(Dataset records)
————————

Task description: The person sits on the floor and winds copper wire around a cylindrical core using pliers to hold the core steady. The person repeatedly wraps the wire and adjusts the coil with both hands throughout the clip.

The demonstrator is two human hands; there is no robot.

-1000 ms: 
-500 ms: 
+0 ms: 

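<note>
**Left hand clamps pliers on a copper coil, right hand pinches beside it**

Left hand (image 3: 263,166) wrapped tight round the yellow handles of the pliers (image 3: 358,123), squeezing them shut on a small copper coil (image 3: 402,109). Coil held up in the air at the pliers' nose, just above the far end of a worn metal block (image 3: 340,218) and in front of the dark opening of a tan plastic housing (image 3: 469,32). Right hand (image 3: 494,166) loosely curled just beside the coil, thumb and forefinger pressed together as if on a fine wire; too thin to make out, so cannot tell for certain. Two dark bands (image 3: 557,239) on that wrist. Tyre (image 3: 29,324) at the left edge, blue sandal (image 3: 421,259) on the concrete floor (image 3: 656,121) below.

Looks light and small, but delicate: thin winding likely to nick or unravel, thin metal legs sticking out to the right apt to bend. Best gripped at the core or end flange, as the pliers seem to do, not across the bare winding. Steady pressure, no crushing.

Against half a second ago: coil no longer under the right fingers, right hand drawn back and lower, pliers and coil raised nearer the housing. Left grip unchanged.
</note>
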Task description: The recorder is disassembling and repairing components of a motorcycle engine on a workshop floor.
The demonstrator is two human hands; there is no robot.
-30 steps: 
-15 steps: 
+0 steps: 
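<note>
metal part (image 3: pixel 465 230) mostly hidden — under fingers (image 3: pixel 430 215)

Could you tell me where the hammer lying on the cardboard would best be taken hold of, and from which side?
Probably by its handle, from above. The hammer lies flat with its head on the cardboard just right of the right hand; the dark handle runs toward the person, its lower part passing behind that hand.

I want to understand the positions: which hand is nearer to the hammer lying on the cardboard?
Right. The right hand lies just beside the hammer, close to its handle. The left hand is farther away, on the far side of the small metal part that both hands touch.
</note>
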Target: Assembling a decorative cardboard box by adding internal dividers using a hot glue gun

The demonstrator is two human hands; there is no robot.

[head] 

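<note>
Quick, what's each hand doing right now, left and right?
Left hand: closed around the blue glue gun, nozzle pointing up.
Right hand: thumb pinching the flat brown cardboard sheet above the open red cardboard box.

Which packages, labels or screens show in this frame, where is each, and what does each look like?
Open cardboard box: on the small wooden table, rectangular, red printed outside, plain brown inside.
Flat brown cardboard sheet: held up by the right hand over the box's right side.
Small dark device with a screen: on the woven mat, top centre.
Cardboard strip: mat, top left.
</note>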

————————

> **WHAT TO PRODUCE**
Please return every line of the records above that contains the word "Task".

> **ANSWER BOX**
Task description: The person sits on the floor and winds copper wire around a cylindrical core using pliers to hold the core steady. The person repeatedly wraps the wire and adjusts the coil with both hands throughout the clip.
Task description: The recorder is disassembling and repairing components of a motorcycle engine on a workshop floor.

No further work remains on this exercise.